В моей комнате было спокойно и тихо. Кровать застелена свежим бельем, никаких надзирателей за пределами комнаты, никаких занятий, никакого распорядка, и я почувствовал себя счастливым. Бросился на кровать и закрыл глаза. Керосиновая лампа с чистым стеклом нашептывала мне что-то ласковое, бледные стены смотрели с чуть усталой улыбкой, шум шагов в коридоре создавал кажущуюся безопасность. Забывшись, я отдыхал душой и телом в тишине и покое. Очнулся я, когда дона Эстефания постучала мне в дверь:

— Антонио, пора садиться за стол.

Я умылся, причесался, одернул полы пиджака. Однако, когда пришел в столовую, там еще никого не было. Несколько смутившись, я стоял у своего места. Между тем очень скоро пришли все, за исключением доктора Алберто. Дона Эстефания пошла за ним, но скоро вернулась и сказала:

— Он сейчас подойдет, начинаем есть.

Но он пришел, когда суп уже был съеден. Увидев его входящим, я заколебался, не зная, что должен делать: продолжать сидеть или встать и идти ему навстречу. Все ждали, что будет дальше. Я, готовый встать, чуть отодвинул стул и вынул салфетку. Но доктор, не обратив на меня никакого внимания, лениво пошел к своему месту и сел. От всеобщего молчания я чувствовал себя беспокойно. Наконец, развертывая салфетку, доктор Алберто спросил меня, на меня не глядя:

— Так значит, каникулы? А каковы отметки?

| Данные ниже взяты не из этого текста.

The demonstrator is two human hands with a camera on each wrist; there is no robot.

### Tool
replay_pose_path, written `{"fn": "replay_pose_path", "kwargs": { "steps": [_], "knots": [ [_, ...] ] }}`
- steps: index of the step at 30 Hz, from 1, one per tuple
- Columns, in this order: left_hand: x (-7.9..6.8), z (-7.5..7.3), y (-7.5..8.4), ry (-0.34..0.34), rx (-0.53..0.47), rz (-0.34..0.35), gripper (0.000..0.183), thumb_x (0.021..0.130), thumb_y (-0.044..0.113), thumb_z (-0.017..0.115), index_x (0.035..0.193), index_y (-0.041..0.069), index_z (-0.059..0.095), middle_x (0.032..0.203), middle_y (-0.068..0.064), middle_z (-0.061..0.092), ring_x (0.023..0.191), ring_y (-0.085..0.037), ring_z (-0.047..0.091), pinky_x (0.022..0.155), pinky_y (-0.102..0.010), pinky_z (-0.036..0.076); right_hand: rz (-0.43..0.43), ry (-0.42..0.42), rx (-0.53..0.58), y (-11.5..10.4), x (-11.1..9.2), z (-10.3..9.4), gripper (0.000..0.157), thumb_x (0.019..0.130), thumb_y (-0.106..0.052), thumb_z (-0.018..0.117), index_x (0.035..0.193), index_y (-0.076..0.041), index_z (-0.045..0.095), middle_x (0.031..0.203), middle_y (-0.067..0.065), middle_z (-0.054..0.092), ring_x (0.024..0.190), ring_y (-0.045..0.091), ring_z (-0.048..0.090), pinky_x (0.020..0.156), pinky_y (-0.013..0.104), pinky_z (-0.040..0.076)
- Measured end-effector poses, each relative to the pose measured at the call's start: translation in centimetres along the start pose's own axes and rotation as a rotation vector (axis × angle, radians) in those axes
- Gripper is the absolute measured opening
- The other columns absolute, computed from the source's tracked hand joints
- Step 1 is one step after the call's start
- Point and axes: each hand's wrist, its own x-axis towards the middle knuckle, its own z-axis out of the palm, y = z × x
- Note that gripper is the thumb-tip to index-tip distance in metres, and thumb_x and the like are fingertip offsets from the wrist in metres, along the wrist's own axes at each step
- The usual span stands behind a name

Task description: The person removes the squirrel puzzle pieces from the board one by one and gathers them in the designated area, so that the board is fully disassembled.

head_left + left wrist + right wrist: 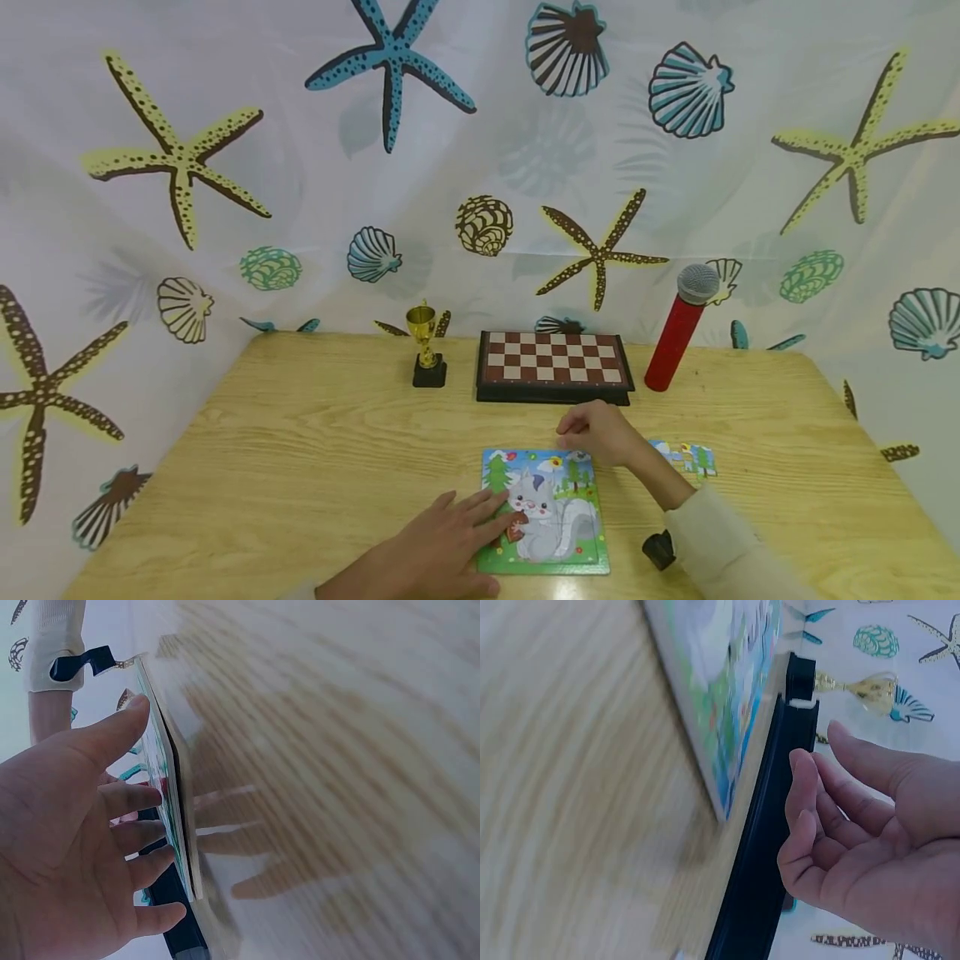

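Sq. jigsaw w/ grey squirrel print (551,517): midway btwn. L & R edges of lt. wood-grain desk (300,433), well short of far edge. L hand (446,542): fingers spread, on jigsaw's L edge. R hand (603,433): fingers loosely curled, nothing held, nr. jigsaw's far R corner. Loose printed pcs. (702,460): R of jigsaw.

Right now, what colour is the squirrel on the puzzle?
The puzzle's squirrel is mostly light grey, shown best in the head view.
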Motion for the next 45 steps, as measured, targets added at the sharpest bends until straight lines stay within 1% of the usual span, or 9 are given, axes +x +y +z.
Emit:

Я тут же ответил, что имею тринадцать по латыни, двенадцать по португальскому и одиннадцать по географии. Но доктор Алберто переменил тему разговора, обратившись к матери:

— Так что на ужин?

— То, что ты любишь. Сейчас увидишь свой любимый картофель…

— Картофель?.. Что это за суп? Каролина! Унеси все это!

— Но ты должен поесть, сын.

— Нет, нет. Унеси, — настаивал он решительно, потеряв всякий аппетит.

Поскольку все меня забыли, я осмелился взглянуть на доктора Алберто. Он был в домашнем голубом халате, казался очень маленького роста и выглядел значительно старше своих лет, а из-за густой бороды и косящего глаза, о котором я не помнил, слишком мрачным.

— Ну так какие отметки? — спросил он снова, погруженный в свои мысли, наполняя бокал.